* **WHAT YOU WILL DO**:
Go through the listing beneath this task and return every line that carries the string "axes".

────

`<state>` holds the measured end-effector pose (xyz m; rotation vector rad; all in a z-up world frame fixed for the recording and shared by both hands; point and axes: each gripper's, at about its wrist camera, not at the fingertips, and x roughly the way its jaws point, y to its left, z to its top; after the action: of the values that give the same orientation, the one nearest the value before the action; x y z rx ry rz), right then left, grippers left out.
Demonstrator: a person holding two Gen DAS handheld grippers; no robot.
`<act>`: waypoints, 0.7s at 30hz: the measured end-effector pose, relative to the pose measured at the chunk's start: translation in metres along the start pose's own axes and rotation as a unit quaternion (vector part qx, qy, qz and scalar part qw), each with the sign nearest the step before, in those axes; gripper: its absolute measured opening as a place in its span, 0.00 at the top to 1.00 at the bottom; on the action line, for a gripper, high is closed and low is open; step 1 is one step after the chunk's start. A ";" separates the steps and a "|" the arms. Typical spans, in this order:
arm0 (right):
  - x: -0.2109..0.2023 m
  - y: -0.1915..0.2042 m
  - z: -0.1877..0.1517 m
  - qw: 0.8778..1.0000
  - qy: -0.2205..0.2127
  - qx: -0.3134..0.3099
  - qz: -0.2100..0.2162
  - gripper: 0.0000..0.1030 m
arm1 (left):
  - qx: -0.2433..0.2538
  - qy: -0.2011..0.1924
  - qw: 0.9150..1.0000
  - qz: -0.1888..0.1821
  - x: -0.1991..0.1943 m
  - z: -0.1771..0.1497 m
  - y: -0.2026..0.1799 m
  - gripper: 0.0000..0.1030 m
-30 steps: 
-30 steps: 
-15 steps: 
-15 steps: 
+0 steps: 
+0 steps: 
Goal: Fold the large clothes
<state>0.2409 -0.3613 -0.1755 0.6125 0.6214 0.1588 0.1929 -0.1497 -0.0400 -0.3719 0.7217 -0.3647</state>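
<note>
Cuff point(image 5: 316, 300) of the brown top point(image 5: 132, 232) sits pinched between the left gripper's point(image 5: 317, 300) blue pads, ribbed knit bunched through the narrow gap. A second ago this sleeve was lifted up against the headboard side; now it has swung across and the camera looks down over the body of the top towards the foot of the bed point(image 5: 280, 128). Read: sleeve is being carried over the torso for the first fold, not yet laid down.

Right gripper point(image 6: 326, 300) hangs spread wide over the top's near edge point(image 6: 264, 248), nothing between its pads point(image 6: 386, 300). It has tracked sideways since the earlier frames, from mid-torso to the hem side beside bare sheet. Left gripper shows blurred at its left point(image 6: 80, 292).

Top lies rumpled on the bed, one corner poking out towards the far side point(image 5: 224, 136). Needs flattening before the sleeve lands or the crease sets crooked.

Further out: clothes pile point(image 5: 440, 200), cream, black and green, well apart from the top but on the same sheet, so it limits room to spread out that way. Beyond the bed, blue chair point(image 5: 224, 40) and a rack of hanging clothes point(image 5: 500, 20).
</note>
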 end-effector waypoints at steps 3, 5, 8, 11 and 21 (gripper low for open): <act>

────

* **ANSWER AREA**:
`<state>` holds the measured end-effector pose (xyz m; rotation vector rad; all in a z-up world frame fixed for the recording and shared by both hands; point and axes: each gripper's, at about its wrist camera, not at the fingertips, and x roughly the way its jaws point, y to its left, z to its top; after the action: of the values that give the same orientation, the one nearest the value before the action; x y z rx ry rz), right then left, grippers left out.
`<act>`: waypoints, 0.7s at 30hz: the measured end-effector pose, relative to the pose measured at the chunk's start: translation in metres along the start pose's own axes and rotation as a unit quaternion (vector part qx, qy, qz and scalar part qw), each with the sign nearest the step before, in those axes; gripper: its absolute measured opening as a place in its span, 0.00 at the top to 1.00 at the bottom; on the action line, for a gripper, high is closed and low is open; step 1 is one step after the chunk's start. A ";" separates the steps and a "|" the arms. Typical spans, in this order:

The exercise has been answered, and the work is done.